▶ [Data extract]:
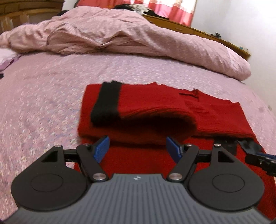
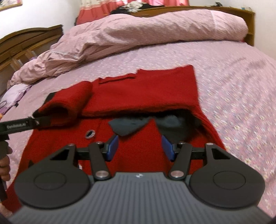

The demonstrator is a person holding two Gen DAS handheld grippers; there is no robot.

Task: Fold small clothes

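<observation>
A small red knit garment (image 1: 155,110) with a black cuff (image 1: 107,101) lies on the pink bedspread (image 1: 43,103), its upper part folded over the lower. My left gripper (image 1: 137,148) is open and empty, just short of the fold's near edge. In the right wrist view the same garment (image 2: 146,91) shows a grey collar (image 2: 129,125) and a dark button (image 2: 90,134). My right gripper (image 2: 139,147) is open and empty above the red fabric near the collar. The left gripper's finger (image 2: 25,125) shows at the left, by the folded sleeve (image 2: 69,103).
A rumpled pink duvet (image 1: 120,34) lies across the far side of the bed. A wooden headboard (image 2: 248,20) and red curtains (image 1: 172,10) stand behind it. A wooden cabinet (image 2: 25,41) is at the left. Part of the right gripper (image 1: 258,158) shows at the right.
</observation>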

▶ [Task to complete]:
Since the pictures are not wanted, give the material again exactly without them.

▶ [Problem solution]:
The demonstrator is a person holding two Gen DAS handheld grippers; there is no robot.

Task: Fold small clothes

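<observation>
A small red knit garment (image 1: 155,110) with a black cuff (image 1: 107,101) lies on the pink bedspread (image 1: 43,103), its upper part folded over the lower. My left gripper (image 1: 137,148) is open and empty, just short of the fold's near edge. In the right wrist view the same garment (image 2: 146,91) shows a grey collar (image 2: 129,125) and a dark button (image 2: 90,134). My right gripper (image 2: 139,147) is open and empty above the red fabric near the collar. The left gripper's finger (image 2: 25,125) shows at the left, by the folded sleeve (image 2: 69,103).
A rumpled pink duvet (image 1: 120,34) lies across the far side of the bed. A wooden headboard (image 2: 248,20) and red curtains (image 1: 172,10) stand behind it. A wooden cabinet (image 2: 25,41) is at the left. Part of the right gripper (image 1: 258,158) shows at the right.
</observation>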

No further response is needed.